*** INFORMATION PROVIDED ***

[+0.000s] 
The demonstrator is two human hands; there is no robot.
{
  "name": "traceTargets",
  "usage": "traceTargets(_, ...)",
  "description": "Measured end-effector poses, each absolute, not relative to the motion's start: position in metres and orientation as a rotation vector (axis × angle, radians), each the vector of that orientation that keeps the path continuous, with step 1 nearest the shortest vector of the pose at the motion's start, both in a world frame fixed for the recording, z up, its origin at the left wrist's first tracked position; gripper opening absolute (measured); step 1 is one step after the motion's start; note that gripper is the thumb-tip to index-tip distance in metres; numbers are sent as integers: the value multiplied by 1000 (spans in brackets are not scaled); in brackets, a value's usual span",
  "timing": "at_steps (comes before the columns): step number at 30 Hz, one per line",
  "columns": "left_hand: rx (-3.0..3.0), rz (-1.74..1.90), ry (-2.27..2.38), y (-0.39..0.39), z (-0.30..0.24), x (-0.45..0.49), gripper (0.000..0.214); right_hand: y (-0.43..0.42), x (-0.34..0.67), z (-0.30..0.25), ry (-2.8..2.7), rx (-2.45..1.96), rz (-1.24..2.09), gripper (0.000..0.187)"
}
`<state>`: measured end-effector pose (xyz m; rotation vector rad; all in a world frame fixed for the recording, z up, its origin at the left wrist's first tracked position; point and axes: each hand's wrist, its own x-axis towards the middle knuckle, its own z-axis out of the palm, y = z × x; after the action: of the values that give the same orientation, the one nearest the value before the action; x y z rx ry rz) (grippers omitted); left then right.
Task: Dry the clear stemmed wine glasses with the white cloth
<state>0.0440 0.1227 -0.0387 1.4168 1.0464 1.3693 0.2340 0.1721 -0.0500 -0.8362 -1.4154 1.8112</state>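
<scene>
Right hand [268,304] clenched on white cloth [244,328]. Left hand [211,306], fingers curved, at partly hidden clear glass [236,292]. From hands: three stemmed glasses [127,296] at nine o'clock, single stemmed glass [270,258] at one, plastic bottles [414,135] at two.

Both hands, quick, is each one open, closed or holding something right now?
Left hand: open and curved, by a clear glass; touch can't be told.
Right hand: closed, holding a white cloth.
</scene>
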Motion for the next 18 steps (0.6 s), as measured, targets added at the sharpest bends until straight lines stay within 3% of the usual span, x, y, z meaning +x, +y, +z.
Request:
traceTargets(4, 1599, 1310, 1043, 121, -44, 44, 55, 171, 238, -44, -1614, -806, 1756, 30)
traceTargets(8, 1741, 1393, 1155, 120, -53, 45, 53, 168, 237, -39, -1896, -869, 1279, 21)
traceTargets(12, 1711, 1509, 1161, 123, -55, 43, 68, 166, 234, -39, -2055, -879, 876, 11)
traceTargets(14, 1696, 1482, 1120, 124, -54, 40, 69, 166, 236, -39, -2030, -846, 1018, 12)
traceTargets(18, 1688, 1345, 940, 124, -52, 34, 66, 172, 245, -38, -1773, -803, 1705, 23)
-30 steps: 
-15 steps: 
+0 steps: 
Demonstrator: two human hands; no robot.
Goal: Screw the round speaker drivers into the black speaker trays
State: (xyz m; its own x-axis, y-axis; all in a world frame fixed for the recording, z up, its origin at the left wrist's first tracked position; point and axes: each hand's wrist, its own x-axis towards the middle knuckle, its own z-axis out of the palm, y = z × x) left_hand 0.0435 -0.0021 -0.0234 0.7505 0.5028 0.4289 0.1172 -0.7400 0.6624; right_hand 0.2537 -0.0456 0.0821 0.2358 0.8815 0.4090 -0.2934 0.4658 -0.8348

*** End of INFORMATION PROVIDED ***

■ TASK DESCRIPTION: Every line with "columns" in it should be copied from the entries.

■ RESULT:
  "timing": "at_steps (comes before the columns): step number at 30 Hz, one per line",
  "columns": "left_hand: rx (-3.0..3.0), rz (-1.74..1.90), ry (-2.27..2.38), y (-0.39..0.39), z (-0.30..0.24), x (-0.45..0.49), gripper (0.000..0.214); right_hand: y (-0.43..0.42), x (-0.34..0.67), z (-0.30..0.25), ry (-2.8..2.7), rx (-2.45..1.96), rz (-1.24..2.09), gripper (0.000..0.187)"

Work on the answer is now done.